Dont bother to test for, or respond to nitrate in a pico

source: oldest pico on earth doesnt test for any param, its just fed well and kept clean for 14 yrs

nitrate and all params will handle themselves fine in a pico, all we do is actively feed it and assertively change the water sometimes, including total disassembly cleaning to remove waste (then you set it all back up skip cycle, it lives decades this way)

the key to making a pico grow coral vs sit there stagnant is to let params balance as they will, and you run clean food through the system in creative ways

its not about light daily feeding, thats what large tanks do and it stores up waste which leaks into nitrate.

if you've been feeding it that way we should consider a catch-up cleaning.

the right way is to only feed it right before your water changes, that way wastes and accumulation are removed with the outflow of new water vs sinking down into sand and rocks.


nitrate wont hurt your setup, it prevents coral bleaching, but will bring on algae soon/ battle it by cleaning, not ever by dosing things.

a balanced pico is very low on clouding: if you put a stick inside and disturb sand and not much clouding happens, thats a good inflow/outflow balance.

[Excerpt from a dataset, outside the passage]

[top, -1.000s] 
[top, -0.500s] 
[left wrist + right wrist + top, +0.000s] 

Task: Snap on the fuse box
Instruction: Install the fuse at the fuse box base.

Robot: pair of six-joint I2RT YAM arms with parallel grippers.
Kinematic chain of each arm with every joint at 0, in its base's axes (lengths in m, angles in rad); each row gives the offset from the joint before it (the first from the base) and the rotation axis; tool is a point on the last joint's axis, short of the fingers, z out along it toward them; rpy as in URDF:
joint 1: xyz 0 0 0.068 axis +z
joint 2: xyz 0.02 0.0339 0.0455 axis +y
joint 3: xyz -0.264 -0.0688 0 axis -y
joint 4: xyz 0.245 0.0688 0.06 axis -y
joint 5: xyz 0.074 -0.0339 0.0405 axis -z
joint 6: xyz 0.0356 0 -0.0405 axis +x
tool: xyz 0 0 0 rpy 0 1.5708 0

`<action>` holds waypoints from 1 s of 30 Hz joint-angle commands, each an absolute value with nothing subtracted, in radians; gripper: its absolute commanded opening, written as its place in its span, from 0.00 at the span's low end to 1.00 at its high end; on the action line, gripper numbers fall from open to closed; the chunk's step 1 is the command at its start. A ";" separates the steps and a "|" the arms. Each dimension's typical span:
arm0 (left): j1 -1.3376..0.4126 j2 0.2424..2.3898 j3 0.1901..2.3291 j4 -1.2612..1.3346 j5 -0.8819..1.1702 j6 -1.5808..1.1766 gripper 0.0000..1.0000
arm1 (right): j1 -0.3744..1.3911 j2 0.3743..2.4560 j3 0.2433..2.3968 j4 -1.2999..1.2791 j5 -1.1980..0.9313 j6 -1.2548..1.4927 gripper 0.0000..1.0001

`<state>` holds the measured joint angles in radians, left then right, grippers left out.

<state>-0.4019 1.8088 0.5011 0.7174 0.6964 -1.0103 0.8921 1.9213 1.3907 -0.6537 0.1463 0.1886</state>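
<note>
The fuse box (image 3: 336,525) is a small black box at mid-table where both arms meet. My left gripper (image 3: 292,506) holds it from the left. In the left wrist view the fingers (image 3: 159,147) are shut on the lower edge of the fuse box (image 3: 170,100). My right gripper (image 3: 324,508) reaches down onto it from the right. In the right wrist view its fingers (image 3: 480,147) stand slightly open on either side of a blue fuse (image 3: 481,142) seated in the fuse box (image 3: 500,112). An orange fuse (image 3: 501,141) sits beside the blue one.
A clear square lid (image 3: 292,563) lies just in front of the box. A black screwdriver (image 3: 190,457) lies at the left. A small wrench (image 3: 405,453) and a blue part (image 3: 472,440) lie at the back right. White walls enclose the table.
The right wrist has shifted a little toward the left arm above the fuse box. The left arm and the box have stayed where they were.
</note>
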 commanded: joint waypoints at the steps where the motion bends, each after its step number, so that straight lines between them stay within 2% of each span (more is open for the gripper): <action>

if you disturb rocks or sand though in the tank and a massive cloud can form, thats pre nitrate


and we should disassembly clean the system. a balanced pico isn't ran hands off its ran actively compared to larger tanks with more work, then it lives for good until an errant nerf ball wipes the whole effort out

*if you did want to lower nitrates, no harm for testing and response. you would actively clean the system to be cloud free, thats the safest lowest nitrate you can impart to a pico. mess with nitrate via additives you'll have the system accumulated with more waste + compounded on old waste very fast.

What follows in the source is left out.